TASK GOAL: Filter the listing below, please, and copy only the lines with the word "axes".

RECORDED INFORMATION:
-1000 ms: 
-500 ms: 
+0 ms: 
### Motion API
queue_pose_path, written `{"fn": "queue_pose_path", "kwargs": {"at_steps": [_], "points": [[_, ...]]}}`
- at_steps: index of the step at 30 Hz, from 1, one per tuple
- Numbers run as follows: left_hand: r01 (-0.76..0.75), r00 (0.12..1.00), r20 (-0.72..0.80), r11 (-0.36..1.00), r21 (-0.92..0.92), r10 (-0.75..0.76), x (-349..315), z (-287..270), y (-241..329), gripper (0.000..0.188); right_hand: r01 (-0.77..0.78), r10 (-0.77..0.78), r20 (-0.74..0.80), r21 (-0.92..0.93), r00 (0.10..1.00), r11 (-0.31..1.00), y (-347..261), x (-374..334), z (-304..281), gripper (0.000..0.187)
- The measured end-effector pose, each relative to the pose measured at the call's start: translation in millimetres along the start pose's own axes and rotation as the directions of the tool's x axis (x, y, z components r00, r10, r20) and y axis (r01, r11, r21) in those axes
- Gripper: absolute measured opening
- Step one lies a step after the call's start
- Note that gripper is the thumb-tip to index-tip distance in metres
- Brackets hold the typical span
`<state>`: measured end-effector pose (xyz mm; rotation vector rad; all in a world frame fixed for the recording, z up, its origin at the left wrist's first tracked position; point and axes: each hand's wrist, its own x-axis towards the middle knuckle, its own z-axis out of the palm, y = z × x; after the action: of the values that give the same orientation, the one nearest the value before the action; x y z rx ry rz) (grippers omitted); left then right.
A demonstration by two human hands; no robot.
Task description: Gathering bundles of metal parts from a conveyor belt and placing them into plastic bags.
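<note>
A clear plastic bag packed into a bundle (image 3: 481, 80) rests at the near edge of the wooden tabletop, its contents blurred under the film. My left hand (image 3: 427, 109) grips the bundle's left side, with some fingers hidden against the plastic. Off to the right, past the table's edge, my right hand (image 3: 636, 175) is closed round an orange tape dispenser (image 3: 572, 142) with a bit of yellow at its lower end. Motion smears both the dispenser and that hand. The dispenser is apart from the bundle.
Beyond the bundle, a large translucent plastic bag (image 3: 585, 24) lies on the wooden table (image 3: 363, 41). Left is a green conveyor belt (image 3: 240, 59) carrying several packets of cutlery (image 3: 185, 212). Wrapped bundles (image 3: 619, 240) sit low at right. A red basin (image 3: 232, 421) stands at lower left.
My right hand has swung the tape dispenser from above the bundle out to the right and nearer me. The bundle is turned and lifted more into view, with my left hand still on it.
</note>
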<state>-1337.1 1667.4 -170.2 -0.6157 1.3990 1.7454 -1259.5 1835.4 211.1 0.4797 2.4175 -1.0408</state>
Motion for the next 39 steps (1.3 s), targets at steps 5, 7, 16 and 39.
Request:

SOLUTION TO THIS EXERCISE:
- The measured end-effector pose, each relative to the pose measured at the call's start: translation in millimetres along the start pose's own axes and rotation as the directions of the tool's x axis (x, y, z components r00, r10, r20) and y axis (r01, r11, r21) in those axes
`<state>`: measured end-effector pose (xyz mm; rotation vector rad; all in a world frame fixed for the recording, z up, its origin at the left wrist's first tracked position; point and axes: each hand's wrist, its own x-axis towards the middle knuckle, its own z-axis out of the palm, y = z × x; after the action: of the values that give the same orientation, the one nearest the value before the action; x y z rx ry rz) (grippers omitted); left then right.

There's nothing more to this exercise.